Task details: In the data beneath this task, how many lines contain "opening"? Answer with the number only.

Top of Data section

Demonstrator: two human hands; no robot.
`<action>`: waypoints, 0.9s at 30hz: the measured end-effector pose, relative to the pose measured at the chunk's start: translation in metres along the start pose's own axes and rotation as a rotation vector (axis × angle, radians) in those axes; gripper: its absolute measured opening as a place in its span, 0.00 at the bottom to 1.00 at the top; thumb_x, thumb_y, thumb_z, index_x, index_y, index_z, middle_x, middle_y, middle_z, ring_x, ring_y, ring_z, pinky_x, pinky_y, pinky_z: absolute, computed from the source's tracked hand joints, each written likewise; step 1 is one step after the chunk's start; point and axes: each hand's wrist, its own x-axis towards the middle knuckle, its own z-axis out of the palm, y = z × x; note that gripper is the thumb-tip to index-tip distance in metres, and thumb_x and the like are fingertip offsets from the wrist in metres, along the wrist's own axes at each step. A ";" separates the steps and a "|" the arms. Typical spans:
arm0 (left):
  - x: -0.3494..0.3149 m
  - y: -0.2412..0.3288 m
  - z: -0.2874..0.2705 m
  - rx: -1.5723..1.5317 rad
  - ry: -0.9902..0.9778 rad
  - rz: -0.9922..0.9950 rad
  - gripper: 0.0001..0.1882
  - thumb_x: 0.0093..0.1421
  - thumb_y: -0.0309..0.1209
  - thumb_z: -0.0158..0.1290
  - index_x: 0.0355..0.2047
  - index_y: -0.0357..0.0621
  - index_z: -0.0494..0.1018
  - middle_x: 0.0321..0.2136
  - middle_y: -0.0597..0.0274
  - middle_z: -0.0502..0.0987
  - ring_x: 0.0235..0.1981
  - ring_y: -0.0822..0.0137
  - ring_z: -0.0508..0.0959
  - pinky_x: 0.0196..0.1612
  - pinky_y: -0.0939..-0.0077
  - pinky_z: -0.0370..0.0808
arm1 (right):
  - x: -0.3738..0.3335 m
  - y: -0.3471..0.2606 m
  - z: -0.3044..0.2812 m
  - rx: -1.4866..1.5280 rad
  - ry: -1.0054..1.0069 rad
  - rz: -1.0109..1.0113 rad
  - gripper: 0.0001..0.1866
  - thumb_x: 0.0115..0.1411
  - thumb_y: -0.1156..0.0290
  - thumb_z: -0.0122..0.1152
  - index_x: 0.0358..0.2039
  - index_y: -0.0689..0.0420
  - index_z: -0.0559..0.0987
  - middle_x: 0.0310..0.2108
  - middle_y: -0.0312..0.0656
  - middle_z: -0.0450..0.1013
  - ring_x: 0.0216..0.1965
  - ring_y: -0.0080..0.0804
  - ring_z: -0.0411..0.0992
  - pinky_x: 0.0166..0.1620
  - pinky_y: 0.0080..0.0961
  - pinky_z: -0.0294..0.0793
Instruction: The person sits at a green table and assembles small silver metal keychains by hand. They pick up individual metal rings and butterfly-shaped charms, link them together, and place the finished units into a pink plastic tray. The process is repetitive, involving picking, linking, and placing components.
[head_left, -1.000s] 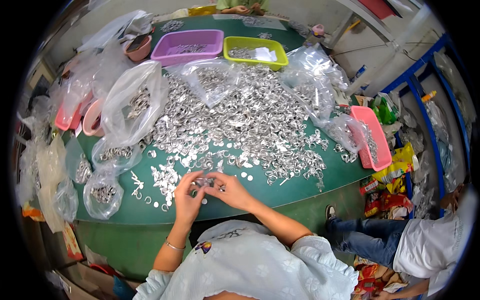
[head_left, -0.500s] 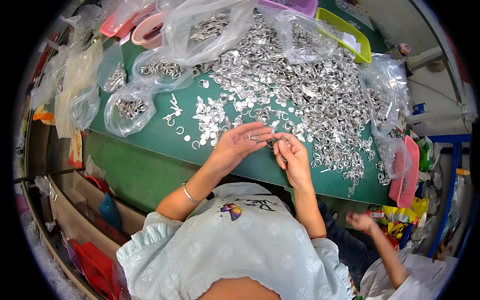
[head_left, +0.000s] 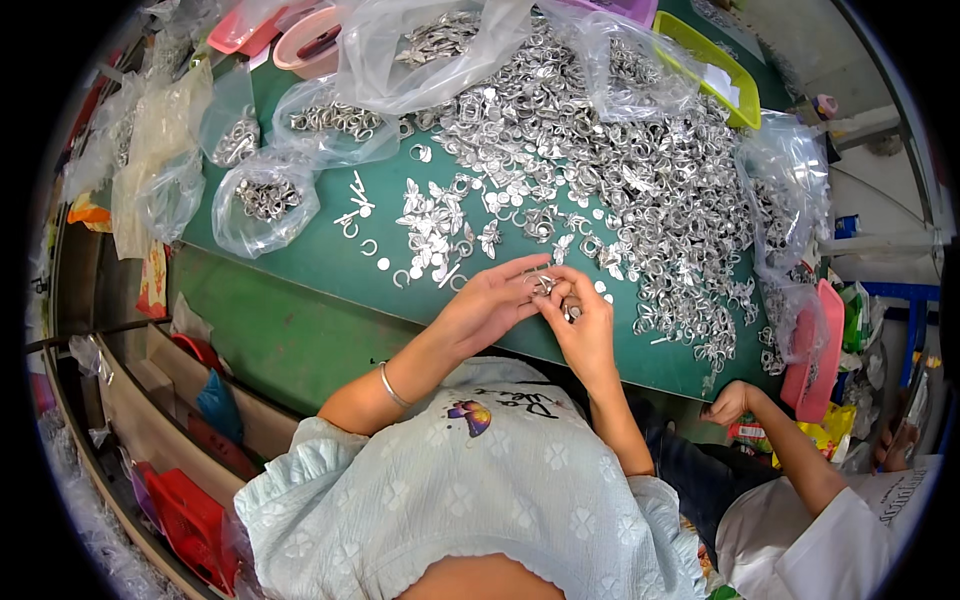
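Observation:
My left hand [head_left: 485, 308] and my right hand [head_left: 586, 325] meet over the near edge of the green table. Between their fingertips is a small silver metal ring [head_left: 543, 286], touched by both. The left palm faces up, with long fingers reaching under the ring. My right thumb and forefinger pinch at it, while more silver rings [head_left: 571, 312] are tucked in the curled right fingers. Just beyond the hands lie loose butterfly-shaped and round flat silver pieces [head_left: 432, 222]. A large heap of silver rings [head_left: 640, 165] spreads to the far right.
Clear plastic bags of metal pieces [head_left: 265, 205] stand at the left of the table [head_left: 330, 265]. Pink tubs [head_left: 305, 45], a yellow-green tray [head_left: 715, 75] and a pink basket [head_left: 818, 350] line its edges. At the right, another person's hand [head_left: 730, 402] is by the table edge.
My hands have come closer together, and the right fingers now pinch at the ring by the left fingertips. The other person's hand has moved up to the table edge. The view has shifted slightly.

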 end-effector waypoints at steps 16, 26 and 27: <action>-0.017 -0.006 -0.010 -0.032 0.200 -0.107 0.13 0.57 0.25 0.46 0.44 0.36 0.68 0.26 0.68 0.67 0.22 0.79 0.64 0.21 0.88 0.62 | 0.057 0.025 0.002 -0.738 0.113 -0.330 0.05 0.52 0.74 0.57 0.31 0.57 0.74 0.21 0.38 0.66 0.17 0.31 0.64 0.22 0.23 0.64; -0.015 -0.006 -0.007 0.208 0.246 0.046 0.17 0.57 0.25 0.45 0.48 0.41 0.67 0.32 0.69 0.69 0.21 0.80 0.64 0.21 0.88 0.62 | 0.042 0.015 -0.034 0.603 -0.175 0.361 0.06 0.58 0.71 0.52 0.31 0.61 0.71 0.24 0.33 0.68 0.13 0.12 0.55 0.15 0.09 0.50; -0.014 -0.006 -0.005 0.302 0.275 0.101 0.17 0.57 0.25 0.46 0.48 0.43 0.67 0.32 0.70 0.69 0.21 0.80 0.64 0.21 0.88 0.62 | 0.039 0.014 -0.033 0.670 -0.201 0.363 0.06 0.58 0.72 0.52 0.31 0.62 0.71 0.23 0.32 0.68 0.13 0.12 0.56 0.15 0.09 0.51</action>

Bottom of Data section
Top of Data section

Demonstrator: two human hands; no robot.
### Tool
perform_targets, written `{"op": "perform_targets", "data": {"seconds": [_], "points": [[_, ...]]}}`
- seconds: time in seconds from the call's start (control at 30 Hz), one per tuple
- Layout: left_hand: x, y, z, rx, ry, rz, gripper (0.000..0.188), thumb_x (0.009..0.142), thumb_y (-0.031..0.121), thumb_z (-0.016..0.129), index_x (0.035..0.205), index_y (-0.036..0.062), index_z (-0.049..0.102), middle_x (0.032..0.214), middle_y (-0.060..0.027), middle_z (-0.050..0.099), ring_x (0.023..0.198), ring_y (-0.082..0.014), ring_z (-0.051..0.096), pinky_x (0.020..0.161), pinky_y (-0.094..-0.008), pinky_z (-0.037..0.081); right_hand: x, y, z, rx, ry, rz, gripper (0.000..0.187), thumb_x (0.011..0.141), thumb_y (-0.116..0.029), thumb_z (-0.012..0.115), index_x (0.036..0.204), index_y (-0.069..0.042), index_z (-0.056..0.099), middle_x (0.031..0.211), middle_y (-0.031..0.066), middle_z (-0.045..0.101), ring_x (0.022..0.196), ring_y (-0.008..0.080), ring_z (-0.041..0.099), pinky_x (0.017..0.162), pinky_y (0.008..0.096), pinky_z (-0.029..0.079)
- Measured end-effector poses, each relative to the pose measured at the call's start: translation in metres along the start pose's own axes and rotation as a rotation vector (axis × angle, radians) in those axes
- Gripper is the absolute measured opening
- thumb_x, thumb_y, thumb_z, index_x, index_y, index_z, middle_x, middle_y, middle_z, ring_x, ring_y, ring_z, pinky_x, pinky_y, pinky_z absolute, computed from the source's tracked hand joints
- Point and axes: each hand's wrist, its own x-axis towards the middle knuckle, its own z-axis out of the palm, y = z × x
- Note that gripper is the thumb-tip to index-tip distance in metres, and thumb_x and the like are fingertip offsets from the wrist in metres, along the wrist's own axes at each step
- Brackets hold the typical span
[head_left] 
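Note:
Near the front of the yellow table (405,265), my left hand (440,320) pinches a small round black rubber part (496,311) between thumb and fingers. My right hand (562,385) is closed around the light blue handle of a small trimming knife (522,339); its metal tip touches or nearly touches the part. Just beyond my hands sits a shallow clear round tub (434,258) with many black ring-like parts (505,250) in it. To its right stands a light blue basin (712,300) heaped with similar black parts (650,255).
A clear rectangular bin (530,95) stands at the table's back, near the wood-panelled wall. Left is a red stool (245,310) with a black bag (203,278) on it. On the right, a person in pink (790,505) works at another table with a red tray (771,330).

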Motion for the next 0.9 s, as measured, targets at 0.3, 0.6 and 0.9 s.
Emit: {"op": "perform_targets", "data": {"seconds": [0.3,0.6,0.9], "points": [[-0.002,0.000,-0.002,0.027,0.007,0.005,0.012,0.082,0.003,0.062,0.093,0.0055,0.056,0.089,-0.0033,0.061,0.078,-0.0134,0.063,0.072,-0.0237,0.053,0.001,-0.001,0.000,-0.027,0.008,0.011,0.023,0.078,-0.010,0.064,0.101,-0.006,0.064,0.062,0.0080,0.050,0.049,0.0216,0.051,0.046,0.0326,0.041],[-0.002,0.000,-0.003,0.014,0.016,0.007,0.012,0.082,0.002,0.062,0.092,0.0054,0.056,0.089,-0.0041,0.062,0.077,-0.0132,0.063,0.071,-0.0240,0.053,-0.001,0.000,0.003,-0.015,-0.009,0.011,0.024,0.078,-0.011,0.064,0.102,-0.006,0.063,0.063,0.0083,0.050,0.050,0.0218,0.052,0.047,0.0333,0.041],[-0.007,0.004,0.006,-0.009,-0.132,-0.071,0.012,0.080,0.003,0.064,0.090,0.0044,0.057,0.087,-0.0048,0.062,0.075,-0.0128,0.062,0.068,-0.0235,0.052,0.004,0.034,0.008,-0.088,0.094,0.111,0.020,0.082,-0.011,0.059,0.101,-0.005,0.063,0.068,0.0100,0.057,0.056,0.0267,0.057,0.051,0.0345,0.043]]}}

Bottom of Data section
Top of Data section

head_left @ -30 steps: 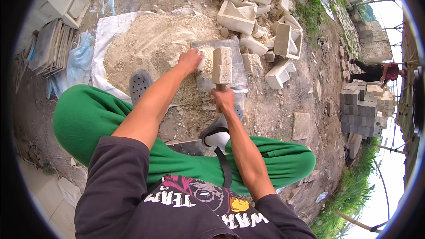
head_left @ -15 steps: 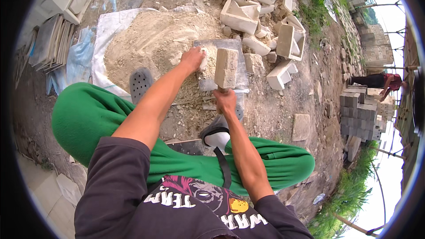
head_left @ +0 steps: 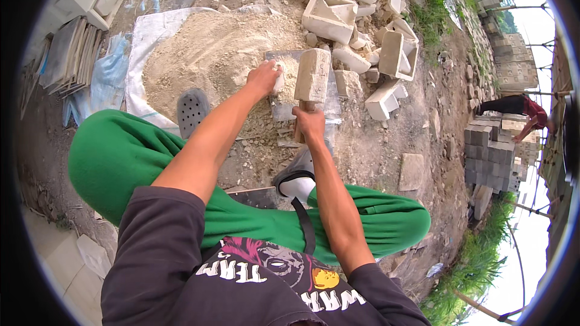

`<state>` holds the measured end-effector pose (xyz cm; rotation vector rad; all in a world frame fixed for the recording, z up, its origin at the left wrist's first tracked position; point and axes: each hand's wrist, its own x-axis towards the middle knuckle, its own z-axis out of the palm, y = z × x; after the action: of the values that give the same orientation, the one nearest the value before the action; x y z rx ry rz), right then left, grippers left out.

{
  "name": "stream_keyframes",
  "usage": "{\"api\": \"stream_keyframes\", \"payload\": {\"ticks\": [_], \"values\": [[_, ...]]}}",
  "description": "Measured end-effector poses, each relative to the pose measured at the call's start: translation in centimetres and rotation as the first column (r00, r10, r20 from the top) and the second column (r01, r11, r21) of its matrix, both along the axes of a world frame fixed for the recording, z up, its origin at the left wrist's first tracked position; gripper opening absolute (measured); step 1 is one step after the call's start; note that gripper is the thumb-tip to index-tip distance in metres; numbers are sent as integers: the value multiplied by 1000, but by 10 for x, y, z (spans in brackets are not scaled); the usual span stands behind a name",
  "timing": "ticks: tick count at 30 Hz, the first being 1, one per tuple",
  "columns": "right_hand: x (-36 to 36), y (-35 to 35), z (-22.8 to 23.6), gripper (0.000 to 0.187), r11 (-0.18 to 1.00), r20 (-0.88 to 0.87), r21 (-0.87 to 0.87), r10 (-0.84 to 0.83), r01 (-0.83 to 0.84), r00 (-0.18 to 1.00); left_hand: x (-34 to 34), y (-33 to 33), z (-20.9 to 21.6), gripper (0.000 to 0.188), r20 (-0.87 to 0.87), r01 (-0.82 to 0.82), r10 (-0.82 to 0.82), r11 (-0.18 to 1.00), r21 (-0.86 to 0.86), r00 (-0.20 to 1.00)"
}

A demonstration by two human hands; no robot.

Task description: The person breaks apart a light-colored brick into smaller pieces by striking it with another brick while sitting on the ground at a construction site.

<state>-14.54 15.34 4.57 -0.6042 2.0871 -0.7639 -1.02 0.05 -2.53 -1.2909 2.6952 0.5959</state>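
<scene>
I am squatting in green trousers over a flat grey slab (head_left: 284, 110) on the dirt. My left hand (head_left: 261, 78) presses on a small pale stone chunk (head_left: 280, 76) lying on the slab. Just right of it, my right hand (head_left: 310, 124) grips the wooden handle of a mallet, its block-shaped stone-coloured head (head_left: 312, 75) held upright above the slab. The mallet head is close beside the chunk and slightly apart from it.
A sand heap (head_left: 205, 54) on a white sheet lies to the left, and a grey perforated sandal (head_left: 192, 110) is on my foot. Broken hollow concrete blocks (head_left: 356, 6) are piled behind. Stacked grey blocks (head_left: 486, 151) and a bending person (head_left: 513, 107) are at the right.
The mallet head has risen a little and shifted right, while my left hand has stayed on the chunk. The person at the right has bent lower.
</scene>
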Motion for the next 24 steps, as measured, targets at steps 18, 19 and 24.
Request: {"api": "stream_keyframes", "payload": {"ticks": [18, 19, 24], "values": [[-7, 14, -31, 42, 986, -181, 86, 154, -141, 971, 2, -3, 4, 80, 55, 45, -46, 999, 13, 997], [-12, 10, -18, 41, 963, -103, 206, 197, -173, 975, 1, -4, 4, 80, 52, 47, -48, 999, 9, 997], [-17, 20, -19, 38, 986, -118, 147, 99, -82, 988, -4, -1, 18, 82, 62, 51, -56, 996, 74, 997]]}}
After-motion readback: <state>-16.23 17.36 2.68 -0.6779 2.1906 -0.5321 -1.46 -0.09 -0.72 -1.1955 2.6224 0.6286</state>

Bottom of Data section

Response to the task: 3